- [DATASET EXCERPT]
================================

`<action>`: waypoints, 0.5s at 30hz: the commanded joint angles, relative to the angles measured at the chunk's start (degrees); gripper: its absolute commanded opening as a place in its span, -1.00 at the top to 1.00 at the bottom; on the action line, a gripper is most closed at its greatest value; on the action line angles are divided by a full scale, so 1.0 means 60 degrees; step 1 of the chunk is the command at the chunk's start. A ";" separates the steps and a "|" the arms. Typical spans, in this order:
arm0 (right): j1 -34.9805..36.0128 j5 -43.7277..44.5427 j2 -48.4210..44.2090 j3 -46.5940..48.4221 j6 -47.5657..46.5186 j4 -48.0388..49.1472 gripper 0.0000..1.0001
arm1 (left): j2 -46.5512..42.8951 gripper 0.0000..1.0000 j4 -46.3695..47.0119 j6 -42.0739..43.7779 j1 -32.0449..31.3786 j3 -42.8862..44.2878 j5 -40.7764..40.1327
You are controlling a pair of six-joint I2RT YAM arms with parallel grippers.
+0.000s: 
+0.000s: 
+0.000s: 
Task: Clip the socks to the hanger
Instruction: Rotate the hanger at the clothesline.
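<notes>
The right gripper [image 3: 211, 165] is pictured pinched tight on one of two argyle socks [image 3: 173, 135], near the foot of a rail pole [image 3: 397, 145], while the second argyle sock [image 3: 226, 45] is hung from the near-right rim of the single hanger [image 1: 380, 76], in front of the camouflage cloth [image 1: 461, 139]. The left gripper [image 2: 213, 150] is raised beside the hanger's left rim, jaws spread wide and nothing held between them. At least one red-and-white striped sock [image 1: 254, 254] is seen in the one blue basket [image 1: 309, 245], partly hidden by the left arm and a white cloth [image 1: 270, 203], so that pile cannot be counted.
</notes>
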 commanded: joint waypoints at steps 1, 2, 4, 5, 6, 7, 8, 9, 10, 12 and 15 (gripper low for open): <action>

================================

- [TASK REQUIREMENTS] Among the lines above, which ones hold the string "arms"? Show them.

- [SOLVED PROBLEM]
`<action>`: waypoints, 0.5s at 30hz: the commanded joint angles, relative to the angles measured at the chunk's start (degrees); gripper: its absolute commanded opening as a place in its span, -1.00 at the top to 1.00 at the bottom; on the action line, a gripper is most closed at its greatest value; on the action line angles are divided by a full scale, so 1.0 means 60 degrees; step 1 of the chunk is the command at the chunk's start. A ";" separates the steps and a "|" the arms. Typical spans, in this order:
You are controlling a pair of six-joint I2RT YAM arms with parallel grippers.

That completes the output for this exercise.